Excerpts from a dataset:
----

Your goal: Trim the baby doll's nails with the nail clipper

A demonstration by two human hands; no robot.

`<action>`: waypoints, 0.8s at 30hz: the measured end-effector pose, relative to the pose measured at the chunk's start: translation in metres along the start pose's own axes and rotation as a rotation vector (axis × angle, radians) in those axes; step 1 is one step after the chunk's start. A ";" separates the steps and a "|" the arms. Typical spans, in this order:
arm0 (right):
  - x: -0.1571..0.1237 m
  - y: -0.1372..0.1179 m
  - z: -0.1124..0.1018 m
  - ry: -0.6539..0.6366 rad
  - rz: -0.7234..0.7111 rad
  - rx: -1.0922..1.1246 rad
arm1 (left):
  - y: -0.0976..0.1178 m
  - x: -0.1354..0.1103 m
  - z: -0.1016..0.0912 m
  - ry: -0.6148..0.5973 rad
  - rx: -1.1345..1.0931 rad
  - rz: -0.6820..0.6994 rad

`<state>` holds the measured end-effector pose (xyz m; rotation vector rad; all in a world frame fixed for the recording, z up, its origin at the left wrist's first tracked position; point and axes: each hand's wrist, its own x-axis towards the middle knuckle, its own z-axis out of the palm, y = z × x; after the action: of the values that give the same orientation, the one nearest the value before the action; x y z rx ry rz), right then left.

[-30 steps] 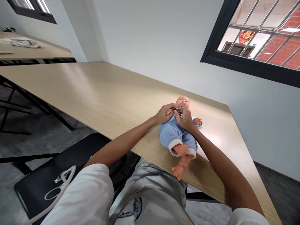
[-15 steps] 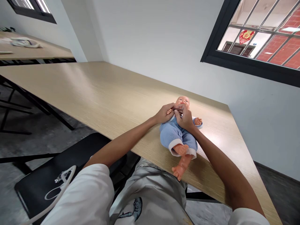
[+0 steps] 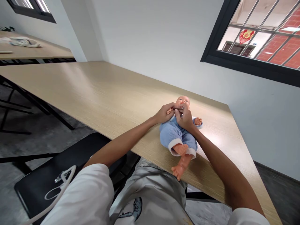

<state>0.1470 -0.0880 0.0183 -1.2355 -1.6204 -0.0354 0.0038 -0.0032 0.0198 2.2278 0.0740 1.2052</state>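
Your left fingers (image 3: pixel 170 110) are closed on the small hand of the doll (image 3: pixel 174 134), and your right fingers (image 3: pixel 183 110) pinch tight the metal clippers (image 3: pixel 178 108), just beside those left fingers.

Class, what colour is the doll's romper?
The doll's romper: pale blue, white cuffs; best in the head view.

A pale wood table (image 3: pixel 89 87) runs along a white wall (image 3: pixel 159 40) under a barred window (image 3: pixel 246 64).

Access to the baby doll (image 3: pixel 178 137) from frame bottom is blocked by the left hand (image 3: pixel 164 113) and right hand (image 3: pixel 185 119); the tabletop (image 3: pixel 98 90) is bounded upper right by the wall (image 3: pixel 257 125).
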 end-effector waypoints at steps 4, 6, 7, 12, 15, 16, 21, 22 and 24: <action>0.001 -0.002 -0.001 -0.018 -0.002 -0.015 | 0.000 0.000 0.000 -0.003 -0.042 0.021; 0.001 -0.001 -0.001 -0.019 -0.014 -0.011 | 0.000 0.001 0.000 -0.007 -0.047 0.030; 0.001 -0.001 -0.001 -0.020 -0.023 -0.012 | 0.000 0.001 0.000 -0.009 -0.046 0.036; 0.000 0.001 -0.002 -0.024 -0.050 -0.031 | -0.001 0.001 0.000 -0.009 -0.047 0.057; 0.000 0.001 -0.002 -0.018 -0.058 -0.035 | -0.001 0.001 0.000 -0.013 -0.052 0.033; 0.000 0.001 -0.002 -0.017 -0.066 -0.030 | -0.001 0.000 0.000 -0.010 -0.052 0.029; -0.002 0.001 -0.001 -0.014 -0.103 -0.016 | -0.001 0.000 0.002 0.007 -0.058 0.035; -0.002 0.001 -0.001 -0.011 -0.099 -0.020 | -0.001 0.000 0.002 0.005 -0.057 0.027; -0.002 0.000 -0.001 0.003 -0.083 -0.031 | 0.000 0.000 0.001 0.004 -0.045 0.015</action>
<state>0.1478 -0.0894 0.0173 -1.1904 -1.6735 -0.1147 0.0051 -0.0034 0.0193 2.1905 0.0313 1.2083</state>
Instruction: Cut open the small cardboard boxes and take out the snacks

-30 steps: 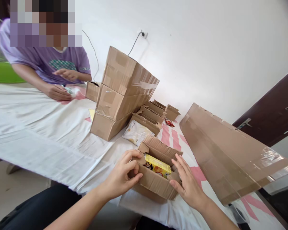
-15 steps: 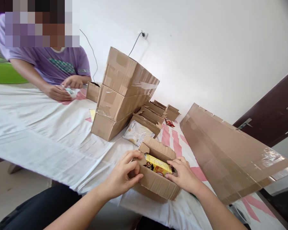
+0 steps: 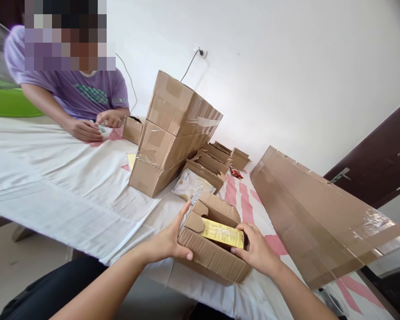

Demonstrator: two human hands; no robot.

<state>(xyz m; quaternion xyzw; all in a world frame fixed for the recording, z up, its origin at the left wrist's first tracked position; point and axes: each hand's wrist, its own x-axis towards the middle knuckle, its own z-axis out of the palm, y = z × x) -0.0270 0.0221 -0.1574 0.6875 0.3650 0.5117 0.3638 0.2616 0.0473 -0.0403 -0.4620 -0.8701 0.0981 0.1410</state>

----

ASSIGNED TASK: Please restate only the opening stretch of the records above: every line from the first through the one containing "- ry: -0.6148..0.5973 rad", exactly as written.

TASK ANSWER:
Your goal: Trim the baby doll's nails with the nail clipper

A demonstration by two human hands; no robot.

`<action>`: waypoints, 0.8s at 30hz: the measured end-effector pose, relative to the pose measured at the chunk's start: translation in metres along the start pose's own axes and rotation as a rotation vector (axis × angle, radians) in those axes; step 1 is one step after the chunk's start. A ";" separates the steps and a "|" the arms. Typical spans, in this order:
arm0 (right):
  - x: -0.1571..0.1237 m
  - y: -0.1372..0.1179 m
  - z: -0.1124..0.1018 m
  - ry: -0.6539..0.6366 rad
  - rz: -0.7234..0.7111 rad
  - rx: -1.0922..1.1246 rad
arm1 (left):
  - y: -0.0976..0.1178 m
  - x: -0.1354..0.1103 m
  - z: -0.1016..0.0912 m
  - ry: -0.6148..0.5973 rad

No additional work is needed on this exercise.